I have been rewatching the West Wing recently – it is remarkably addictive. Somewhere in between mainlining up to 5 episodes a night, this quote struck me:
“It’s not just about abortion, it’s about the next 20 years. Twenties and thirties it was the role of government, fifties and sixties it was civil rights. The next two decades it’s gonna be privacy. I’m talking about the Internet. I’m talking about cell phones. I’m talking about health records and who’s gay and who’s not. And moreover, in a country born on the will to be free, what could be more fundamental than this?”
Sam Seaborn says this in the first-season episode “The Shortlist”; so if Aaron Sorkin, the creator of the show, understood this back in 1999, why is it that our politicians and leaders continue to be so woefully ill-equipped for the 21st century eleven years later?
It’s important to note that this is hardly an issue that is limited to one side of the green benches. Both the previous government and the current one have plenty of examples to demonstrate that their level of understanding of technology and science is not up to scratch. Both have a record of getting carried away with the opportunities technology provides to the state without asking the right questions about the impact on the individual.
Exhibit one: Medical records
The electronic patient care records system was an initiative of the previous government. Don’t get me wrong, I work in technology, and I can definitely see the potential benefits of medical records stored in a central database, easily accessible to authorised healthcare professionals for use in patient care. However, the way the project was executed betrays a shocking lack of understanding of the technology involved and its social implications at the highest level of government. For instance, while patient consent was ostensibly sought, this was a pro-forma exercise: many households who received letters telling them about the initiative and how to opt out didn’t even realise the importance of them and filed them straight in the recycling.
To this day, the guiding principles and rules for accessing and using the data aren’t particularly well publicised. Who and under what circumstance has access to a patient’s medical records? How is authorisation obtained and does it at any point expire? What rights does the patient have to view their own medical records, and to understand who has accessed them and why? Can data on the database be used for purposes other than treating the individual patient, e.g. for medical studies, and what safeguards are in place to gain patient consent for this and ensure their privacy? Once the data is in the system, who owns and controls it – the patient or the NHS? Under what circumstances can access be obtained to medical records for non-medical uses, e.g. by the police or other institutions of the state? Is the data physically held in this country, or is it transferred to countries with different and potentially weaker data protection laws? Some – though by far not all – of these questions have been addressed by the project. Others remain unanswered.
In addition to the above questions on access rights and data ownership, how is data integrity to be ensured?
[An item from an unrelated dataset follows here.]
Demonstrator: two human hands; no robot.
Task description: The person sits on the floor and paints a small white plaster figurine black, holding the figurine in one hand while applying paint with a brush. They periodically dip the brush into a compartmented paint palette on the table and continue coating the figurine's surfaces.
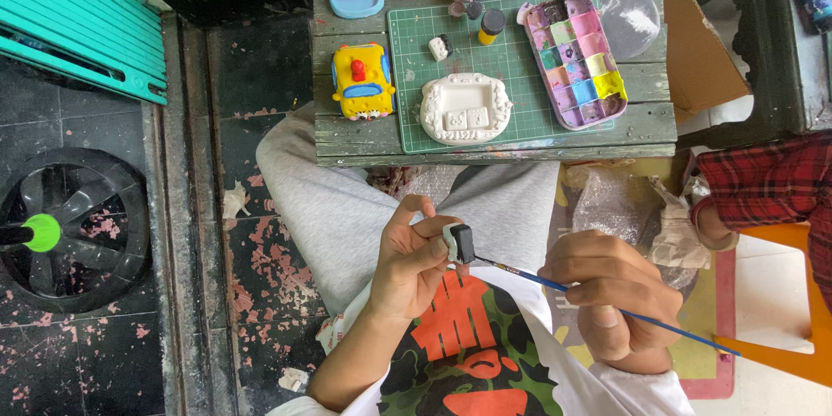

If the database is to hold the medical records of 60 million individuals, even at an error rate of one per cent that leaves 600,000 individuals with potentially fatal errors in their data. This is before considering malicious attacks on the database, either to obtain or alter records.
Exhibit two: The Digital Economy Act
The Digital Economy Act, particularly the large part of it which deals with online copyright infringement, is an example where the previous government succumbed to lobbying without fully understanding the technical, social and civil liberties implications of the legislation. It essentially hands over copyright policing on the internet to rights holders, at a very significant cost to both internet service providers and end users. If the implementation proposal currently on the table from Ofcom goes through as is, rights holders will have an unprecedented remit to invade individuals’ privacy by scanning their network traffic for copyrighted material. Not only that, but enforcement will be in the hands of rights holders and internet service providers, who will have the power to send end users threatening letters and most likely in the future to disconnect them from the internet, with very little in the way of due process.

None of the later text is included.